Will you quote precisely the lines that run from the top of the material below to the line containing "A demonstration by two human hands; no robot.", both ends included?

_Dataset section_:
○ ○ ○
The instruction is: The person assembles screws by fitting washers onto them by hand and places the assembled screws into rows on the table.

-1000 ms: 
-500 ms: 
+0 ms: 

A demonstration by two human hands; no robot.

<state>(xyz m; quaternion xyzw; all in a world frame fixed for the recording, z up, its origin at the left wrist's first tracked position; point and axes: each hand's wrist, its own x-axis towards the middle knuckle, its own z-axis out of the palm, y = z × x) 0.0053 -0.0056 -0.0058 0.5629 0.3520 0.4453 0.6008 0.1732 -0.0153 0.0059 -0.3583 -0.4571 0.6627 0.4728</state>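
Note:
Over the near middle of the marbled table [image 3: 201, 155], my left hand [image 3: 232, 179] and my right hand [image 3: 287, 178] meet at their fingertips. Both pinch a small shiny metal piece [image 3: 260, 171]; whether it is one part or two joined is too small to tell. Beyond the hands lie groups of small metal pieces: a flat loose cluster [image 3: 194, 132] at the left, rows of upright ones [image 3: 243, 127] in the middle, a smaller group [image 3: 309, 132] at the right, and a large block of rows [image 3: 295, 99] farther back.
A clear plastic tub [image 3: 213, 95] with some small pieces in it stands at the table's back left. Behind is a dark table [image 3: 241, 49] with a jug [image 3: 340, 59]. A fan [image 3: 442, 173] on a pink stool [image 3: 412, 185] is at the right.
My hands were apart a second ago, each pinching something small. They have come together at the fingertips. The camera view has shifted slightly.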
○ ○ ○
_Response for this exercise_:
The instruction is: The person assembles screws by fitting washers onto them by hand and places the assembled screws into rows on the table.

-1000 ms: 
-500 ms: 
+0 ms: 

A demonstration by two human hands; no robot.

The work on this exercise has been finished.